Evaluations: Proportionality of CHPV 3
Voting System Least Squares Index for CHPV
Once the domain centres are identified, the centre offset least squares index (LSIj) for each CHPV domain can then be calculated. Each party seat share and party tally share should be expressed as a per-unit value (one ranging between 0 and 1). Once calculated, the voting system least squares index (LSIVS) for CHPV can be determined for a given number of competing parties and vacant seats; see proof EP2. The bar chart below shows the LSIVS for a CHPV election with up to six parties (S) and up to eight winners (W). Remember that as a measure of disproportionality, any LSI should be as low as possible for maximum proportionality.
As the number of seats (W) increases, the LSIVS for party-list CHPV declines sharply towards its minimum value before rising more slowly thereafter. This relative trend is independent of the number of parties (S) contesting the election. However, the value of the minimum LSIVS and the optimum number of winners does vary slightly with the number of parties entering the contest.

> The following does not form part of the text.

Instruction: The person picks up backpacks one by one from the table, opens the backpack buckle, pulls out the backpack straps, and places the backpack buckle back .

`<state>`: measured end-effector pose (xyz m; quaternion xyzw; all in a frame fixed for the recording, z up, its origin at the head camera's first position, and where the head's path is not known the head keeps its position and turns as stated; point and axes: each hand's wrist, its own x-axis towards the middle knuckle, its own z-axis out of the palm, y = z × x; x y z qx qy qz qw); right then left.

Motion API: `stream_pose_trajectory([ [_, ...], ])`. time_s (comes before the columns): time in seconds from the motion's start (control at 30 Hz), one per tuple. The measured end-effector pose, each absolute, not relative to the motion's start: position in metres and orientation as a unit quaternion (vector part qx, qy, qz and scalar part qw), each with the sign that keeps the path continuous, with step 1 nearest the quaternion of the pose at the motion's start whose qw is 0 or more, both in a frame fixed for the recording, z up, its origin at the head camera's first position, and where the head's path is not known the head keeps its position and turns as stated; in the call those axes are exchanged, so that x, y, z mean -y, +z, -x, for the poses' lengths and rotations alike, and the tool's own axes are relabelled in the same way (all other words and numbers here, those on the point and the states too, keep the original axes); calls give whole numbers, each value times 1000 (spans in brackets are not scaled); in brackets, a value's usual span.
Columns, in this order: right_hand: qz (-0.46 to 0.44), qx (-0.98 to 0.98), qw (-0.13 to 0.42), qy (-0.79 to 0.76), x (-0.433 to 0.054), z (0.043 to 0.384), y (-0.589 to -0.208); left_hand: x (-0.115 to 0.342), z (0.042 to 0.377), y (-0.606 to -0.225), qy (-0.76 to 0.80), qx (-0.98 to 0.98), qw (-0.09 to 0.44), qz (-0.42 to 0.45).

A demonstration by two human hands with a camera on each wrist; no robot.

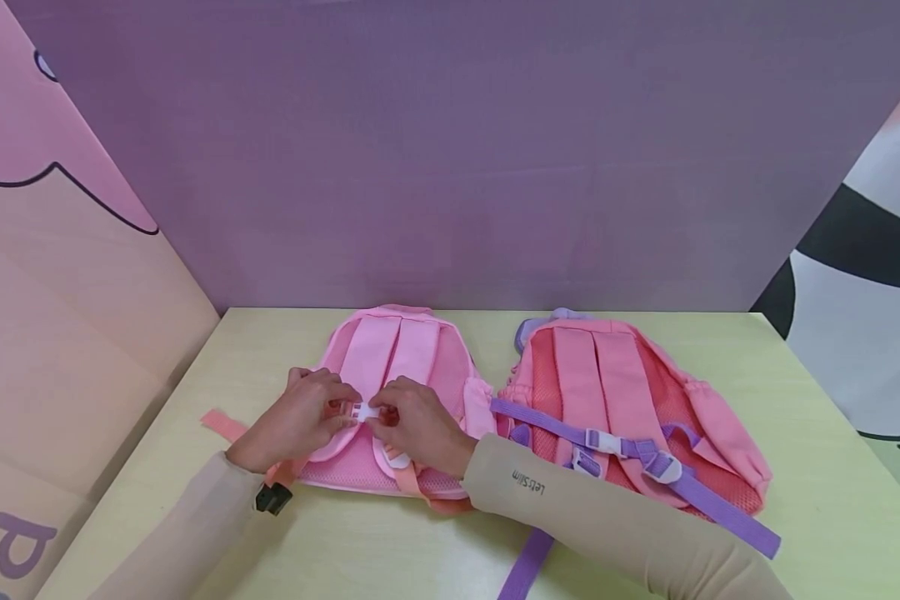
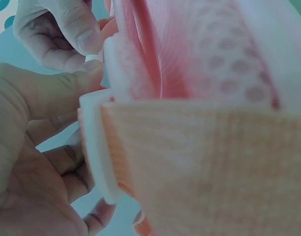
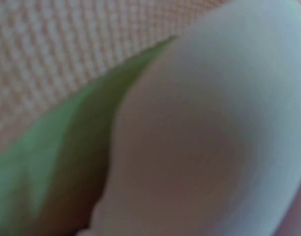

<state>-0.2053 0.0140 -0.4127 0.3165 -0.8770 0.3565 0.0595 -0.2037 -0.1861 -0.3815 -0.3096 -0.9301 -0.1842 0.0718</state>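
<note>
A light pink backpack [image 1: 450, 375] lies on the table with its shoulder straps facing up. Over those straps is a small white side-release buckle [image 1: 364, 412]. My left hand [image 1: 300, 417] pinches the buckle's left end between thumb and fingers, while my right hand [image 1: 418, 423] pinches its right end. Whether the two halves are fully joined I cannot tell. In the left wrist view, both hands meet at a white piece, and an orange webbing strap [image 2: 214, 167] runs through a white slider [image 2: 96, 147] close by. Only blurred pale material and a woven surface fill the right wrist view.
A coral backpack [image 1: 618, 358] with purple straps [image 1: 727, 504] and white buckles lies to the right, partly under my right sleeve [image 1: 570, 508]. An orange strap end [image 1: 223, 425] sticks out at left. A purple panel [image 1: 480, 150] stands behind the table [image 1: 810, 467].
</note>
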Motion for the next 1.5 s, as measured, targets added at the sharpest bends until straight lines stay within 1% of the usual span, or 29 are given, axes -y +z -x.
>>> stream_pose_trajectory([
  [0.47, -329, 870, 56, 364, -18, 206, -411, 186, 204, -382, -188, 929, 70, 312],
  [0.93, -334, 863, 80, 369, -17, 205, -413, 186, 204, -380, -188, 928, 67, 315],
  [1.13, -331, 865, 76, 370, -18, 205, -413, 187, 204, -381, -188, 925, 72, 322],
  [1.5, -329, 866, 74, 369, -20, 206, -414, 189, 205, -380, -184, 926, 66, 322],
])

For two and three parties, the minimum LSIVS is achieved with four winners. For four or five parties, the optimum number of winners is five and, for six parties, it is six winners. These values are plotted on the graph opposite and a straight line approximation is drawn through these points.
Although the number of parties (S) and seats (W) are inherently discrete in nature, this line does indicate the essential relationship between these two variables. When just two parties nominate candidates, four seats is the optimal number. For every two additional parties expected to compete in a party-list CHPV election, one extra seat should be included to maintain minimal disproportionality.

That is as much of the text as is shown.